4 pointsby wizzwizz46 hours ago1 comment
  • wizzwizz46 hours ago
    Human authors have produced a lot of creative literary output, so it's easy to plagiarise some human work that I'm unfamiliar with, and produce some text I interpret as a novel piece of writing. But: there's a lot less formal verification work in the training data, it's produced in particular ways that are unlike the generation process of a LLM (you can't just start at the beginning and bash out a formal proof that looks like published ones), and formal verification is a task that actually requires some degree of understanding.

    We do have computer programs that are not people which can write proofs, the simplest of which is brute-force search, so this isn't a sure-fire test. But this is a genre where you can't just slap a statistically-plausible metaphor down and allow the reader's mind to fill in the gaps (e.g. anthropomorphising the viewpoint character of an allegedly-autobiographical account), because the computer program that verifies the proofs doesn't have a mind with which to anthropomorphise. Information is either communicated by the proof, or it isn't. So let's take a look at https://poc.bcachefs.org/blog/implicit-trees.html.

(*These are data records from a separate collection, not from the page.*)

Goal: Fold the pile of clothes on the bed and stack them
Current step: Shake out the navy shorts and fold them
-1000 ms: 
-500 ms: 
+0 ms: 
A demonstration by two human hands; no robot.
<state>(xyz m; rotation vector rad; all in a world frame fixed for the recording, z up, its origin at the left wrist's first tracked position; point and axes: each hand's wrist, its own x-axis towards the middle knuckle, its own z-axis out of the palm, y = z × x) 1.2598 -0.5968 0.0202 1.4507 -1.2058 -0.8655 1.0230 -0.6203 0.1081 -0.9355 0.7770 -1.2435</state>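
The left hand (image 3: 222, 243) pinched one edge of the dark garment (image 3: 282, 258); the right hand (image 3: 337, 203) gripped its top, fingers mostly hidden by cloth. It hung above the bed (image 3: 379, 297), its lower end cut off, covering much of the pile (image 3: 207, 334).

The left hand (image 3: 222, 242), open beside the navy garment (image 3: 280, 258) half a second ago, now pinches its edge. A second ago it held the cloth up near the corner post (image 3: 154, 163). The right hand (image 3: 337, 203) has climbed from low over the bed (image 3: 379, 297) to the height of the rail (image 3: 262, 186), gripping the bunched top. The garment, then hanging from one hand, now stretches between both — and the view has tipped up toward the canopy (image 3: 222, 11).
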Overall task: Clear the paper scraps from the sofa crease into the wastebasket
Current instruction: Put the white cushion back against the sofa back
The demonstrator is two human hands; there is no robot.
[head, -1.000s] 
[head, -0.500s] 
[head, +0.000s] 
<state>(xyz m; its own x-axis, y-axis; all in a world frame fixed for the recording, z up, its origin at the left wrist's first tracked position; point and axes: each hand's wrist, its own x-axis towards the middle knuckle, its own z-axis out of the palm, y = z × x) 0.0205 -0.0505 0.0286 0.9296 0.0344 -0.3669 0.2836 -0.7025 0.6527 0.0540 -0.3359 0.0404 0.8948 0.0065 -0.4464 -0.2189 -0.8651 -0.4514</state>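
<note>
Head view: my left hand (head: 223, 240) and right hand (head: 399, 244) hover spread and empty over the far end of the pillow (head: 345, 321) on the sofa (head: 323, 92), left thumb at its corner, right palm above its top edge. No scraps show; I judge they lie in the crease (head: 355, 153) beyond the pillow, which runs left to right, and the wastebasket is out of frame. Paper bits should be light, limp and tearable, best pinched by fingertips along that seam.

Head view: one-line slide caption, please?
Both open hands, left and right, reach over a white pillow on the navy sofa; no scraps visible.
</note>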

    The first thing that I note is that there isn't any formally-verified code here. Normally, LLM-generated formal proofs are not actually proofs (e.g. https://news.ycombinator.com/item?id=46831052). But let's steelman, and assume that ProofOfConcept is an honest narrator:

    > The hard part was proving that multiplying by one equals itself.

    Immediately, I'm suspicious.

    > The hard part was getting Z3 to connect pow2(0) (a recursively-defined function that returns 1 when given 0) with the literal number 1, and then to connect (2*offset + 1) * pow2(0) with 2*offset + 1. Each step is trivial. The composition is not. The theorem prover sees functions and expressions, not numbers and arithmetic. The gap between "this equals one" and "multiplying by this equals the identity" requires an explicit bridge.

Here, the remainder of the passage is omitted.